[Exercise description]: Please return the lines of the data that contain "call".

[Source material]:
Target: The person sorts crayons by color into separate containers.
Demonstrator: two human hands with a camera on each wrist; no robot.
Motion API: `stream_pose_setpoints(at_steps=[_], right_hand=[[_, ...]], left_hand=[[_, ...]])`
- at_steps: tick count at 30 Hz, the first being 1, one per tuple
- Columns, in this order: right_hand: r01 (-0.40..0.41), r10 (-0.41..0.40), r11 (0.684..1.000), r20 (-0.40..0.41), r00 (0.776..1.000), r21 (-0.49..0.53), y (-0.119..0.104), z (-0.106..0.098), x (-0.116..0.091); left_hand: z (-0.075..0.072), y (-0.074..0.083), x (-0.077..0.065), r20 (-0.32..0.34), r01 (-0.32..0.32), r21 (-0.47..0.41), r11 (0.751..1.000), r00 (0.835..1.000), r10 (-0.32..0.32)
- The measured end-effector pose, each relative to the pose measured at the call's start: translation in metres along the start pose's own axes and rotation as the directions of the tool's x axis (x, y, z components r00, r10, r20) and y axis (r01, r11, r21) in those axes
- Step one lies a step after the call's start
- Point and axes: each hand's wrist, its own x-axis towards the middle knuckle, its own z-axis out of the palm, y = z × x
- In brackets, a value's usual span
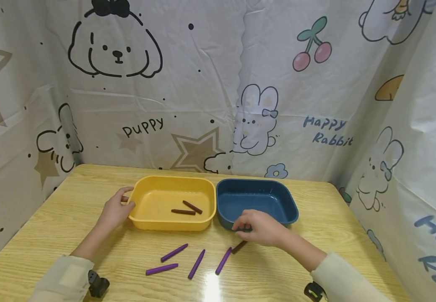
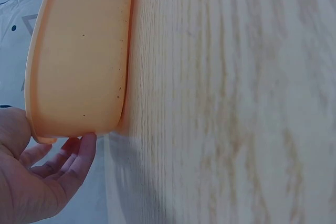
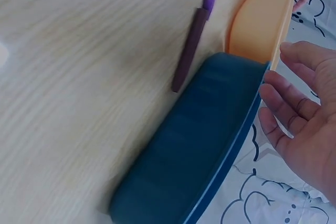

[Expected answer]:
- The measured end-effector pose, each relative to the pose measured at the call's start: translation in metres along the start pose's own axes and rotation as the directions of the tool's x axis (x, y, z components r00, r10, r20) and y axis (r01, r11, r21) in those axes
- Step one lies a step after the call's start

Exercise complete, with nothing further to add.